### Exercise description
Where does the string "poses" appear in the records? Copy every line that contains it.

[Dataset entries]
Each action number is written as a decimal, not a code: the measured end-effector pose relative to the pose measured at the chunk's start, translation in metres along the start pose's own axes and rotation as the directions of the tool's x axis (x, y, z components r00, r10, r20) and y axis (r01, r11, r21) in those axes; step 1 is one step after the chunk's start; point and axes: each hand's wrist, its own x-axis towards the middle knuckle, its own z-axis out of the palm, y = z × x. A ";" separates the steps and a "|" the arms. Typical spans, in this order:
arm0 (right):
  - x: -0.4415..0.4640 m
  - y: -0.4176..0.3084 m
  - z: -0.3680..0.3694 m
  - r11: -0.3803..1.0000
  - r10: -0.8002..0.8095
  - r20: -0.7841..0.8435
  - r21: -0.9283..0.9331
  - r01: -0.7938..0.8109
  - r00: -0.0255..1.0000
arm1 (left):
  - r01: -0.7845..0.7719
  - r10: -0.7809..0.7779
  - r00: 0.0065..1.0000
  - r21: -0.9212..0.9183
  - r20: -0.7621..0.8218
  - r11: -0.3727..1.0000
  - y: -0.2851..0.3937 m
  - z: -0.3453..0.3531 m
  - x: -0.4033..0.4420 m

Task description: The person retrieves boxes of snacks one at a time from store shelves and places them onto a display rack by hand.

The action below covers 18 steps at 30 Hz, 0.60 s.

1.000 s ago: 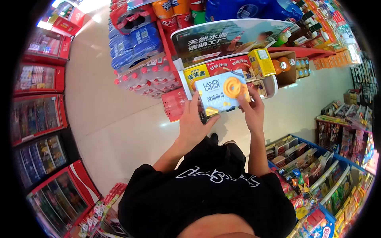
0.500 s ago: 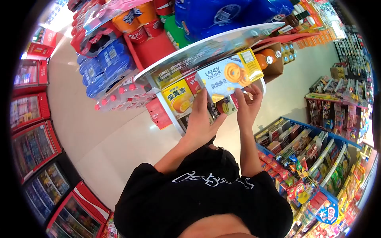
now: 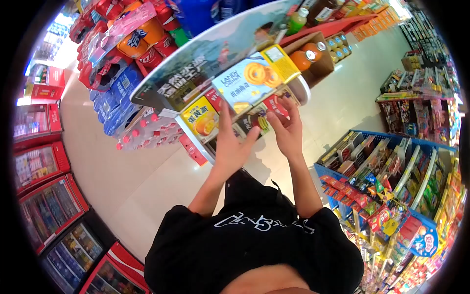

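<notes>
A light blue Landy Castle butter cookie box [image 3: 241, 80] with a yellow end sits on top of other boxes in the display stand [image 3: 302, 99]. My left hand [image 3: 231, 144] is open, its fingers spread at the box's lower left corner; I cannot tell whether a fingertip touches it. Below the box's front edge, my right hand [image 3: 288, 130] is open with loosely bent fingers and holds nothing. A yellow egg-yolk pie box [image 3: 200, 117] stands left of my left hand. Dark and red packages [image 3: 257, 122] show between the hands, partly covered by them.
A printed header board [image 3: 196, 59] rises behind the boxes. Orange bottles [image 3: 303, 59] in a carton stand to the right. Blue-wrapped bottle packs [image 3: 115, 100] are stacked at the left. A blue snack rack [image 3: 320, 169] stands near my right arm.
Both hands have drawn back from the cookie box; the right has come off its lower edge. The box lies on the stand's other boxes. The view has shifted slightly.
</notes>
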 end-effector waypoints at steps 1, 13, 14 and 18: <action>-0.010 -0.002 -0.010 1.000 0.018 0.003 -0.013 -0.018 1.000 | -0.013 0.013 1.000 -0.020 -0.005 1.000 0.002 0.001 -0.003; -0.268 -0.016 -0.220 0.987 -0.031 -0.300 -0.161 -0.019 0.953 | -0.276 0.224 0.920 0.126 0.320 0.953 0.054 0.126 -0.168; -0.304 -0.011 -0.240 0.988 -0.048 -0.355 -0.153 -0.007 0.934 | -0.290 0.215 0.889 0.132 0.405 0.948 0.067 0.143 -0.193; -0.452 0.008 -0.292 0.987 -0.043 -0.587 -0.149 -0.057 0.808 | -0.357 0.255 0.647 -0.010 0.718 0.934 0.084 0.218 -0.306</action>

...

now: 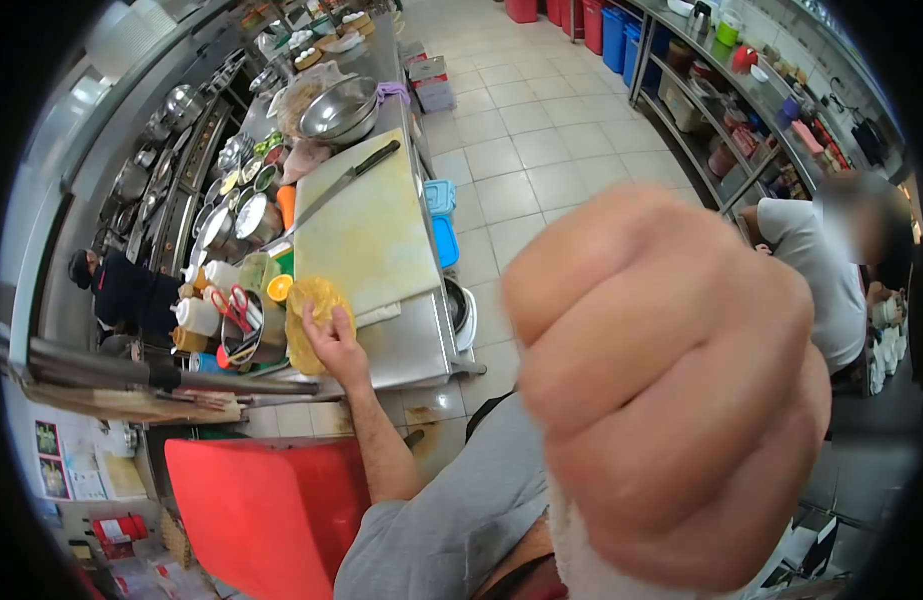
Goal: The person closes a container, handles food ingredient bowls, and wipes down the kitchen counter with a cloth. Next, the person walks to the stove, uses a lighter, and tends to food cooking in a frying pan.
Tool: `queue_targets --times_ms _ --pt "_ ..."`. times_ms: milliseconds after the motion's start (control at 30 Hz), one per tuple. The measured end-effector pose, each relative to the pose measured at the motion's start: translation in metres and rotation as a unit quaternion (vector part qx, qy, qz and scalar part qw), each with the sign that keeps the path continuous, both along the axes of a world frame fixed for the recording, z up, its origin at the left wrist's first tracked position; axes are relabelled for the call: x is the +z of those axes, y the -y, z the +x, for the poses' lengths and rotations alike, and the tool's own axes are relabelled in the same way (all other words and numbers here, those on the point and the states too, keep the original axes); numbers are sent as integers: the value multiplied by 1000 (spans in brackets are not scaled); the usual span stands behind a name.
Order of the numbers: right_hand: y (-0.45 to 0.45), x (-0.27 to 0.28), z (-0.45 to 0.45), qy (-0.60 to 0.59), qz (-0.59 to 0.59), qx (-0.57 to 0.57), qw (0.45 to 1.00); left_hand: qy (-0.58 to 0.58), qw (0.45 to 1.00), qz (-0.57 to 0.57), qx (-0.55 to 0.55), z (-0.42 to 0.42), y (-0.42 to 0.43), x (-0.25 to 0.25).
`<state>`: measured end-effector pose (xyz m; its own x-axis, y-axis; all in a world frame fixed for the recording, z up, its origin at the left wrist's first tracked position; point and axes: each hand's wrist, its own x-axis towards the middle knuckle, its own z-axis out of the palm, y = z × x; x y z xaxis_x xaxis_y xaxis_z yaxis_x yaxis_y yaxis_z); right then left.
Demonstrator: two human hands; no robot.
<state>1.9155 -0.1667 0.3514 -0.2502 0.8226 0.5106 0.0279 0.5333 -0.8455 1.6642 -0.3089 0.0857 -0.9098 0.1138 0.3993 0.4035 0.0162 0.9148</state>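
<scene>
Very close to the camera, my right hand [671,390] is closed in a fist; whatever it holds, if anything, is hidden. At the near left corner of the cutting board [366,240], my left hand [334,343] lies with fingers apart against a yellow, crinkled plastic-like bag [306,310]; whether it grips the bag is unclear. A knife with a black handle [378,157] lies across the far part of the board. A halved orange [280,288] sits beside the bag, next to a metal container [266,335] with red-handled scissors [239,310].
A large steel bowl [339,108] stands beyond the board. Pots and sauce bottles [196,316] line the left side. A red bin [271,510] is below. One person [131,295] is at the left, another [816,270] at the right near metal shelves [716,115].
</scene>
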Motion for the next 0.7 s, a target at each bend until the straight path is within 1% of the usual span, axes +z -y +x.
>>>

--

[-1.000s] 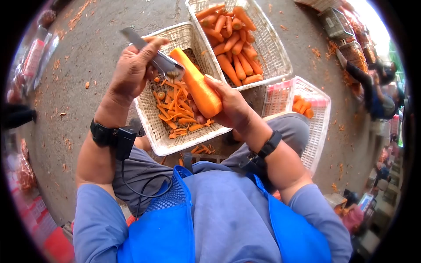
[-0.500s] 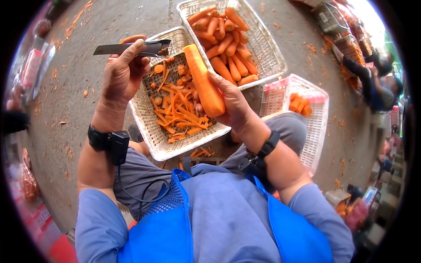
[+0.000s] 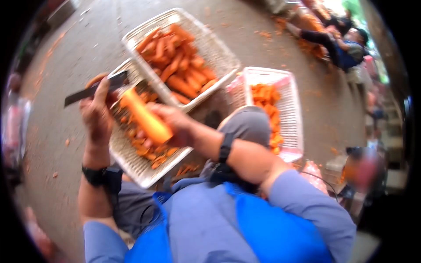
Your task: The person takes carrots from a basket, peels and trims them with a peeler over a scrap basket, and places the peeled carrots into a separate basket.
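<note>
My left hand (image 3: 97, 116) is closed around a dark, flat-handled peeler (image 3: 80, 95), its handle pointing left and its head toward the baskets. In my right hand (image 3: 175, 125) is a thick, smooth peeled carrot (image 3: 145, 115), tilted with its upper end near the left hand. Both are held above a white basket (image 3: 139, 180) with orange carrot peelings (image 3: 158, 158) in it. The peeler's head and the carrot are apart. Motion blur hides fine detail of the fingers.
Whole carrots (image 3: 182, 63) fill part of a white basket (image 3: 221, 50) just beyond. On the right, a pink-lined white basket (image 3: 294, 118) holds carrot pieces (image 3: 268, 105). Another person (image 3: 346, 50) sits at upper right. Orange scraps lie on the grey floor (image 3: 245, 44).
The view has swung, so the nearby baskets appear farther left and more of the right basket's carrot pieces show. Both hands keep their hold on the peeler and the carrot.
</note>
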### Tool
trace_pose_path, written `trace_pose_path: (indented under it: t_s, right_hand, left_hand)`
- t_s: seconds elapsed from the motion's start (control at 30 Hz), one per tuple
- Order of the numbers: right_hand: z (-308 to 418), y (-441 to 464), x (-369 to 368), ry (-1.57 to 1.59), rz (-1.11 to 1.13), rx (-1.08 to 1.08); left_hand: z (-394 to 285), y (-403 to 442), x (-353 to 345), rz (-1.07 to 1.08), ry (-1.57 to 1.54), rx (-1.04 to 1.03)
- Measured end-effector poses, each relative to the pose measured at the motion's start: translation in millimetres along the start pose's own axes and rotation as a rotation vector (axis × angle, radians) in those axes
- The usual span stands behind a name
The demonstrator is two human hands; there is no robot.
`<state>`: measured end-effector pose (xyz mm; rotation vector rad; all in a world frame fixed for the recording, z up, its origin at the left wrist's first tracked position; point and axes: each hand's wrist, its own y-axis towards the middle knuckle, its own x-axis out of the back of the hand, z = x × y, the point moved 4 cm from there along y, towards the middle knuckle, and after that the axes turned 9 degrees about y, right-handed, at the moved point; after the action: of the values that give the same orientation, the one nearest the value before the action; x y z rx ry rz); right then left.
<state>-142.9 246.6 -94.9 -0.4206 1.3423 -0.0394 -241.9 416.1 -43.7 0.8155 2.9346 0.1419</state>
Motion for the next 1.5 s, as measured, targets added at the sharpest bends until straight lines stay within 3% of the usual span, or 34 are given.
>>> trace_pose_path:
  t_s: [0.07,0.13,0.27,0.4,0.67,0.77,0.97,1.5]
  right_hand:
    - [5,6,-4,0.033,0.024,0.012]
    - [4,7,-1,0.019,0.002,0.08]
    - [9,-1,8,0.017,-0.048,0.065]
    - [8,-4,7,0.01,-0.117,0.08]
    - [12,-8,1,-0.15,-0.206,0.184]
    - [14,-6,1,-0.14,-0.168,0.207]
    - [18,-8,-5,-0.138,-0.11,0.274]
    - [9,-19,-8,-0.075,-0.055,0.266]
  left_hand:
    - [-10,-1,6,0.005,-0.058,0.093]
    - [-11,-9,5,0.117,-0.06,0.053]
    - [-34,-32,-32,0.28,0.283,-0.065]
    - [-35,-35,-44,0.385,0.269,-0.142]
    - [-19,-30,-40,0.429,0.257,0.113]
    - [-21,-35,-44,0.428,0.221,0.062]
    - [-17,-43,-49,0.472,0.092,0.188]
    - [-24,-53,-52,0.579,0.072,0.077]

### Answer to this task
Tool: `queue_targets --times_ms _ --pt "_ ..."`. times_ms: milliseconds after the motion's start (control at 30 Hz), one per tuple. The measured end-effector pose, each relative to the pose measured at the motion's start: translation in metres and rotation as a unit quaternion (vector part qx, qy, qz and scalar part qw), each with the sign that keeps the path continuous, both along the axes of a world frame fixed for the recording, z up, its origin at the left wrist's first tracked position; axes are relabelled for the call: x is the +z of those axes, y the -y, z the +x, for the poses' lengths and rotations alike, and the tool's own axes are relabelled in the same way (all other words and numbers here, those on the point and the states too, keep the original axes); numbers are sent as integers: the value multiplied by 1000 (spans in brackets are not scaled); the usual span stands behind a name.
- Measured end-effector poses, each relative to the pose measured at the motion's start: translation in millimetres along the start pose's own axes and rotation as a rotation vector (axis × angle, radians) in those axes

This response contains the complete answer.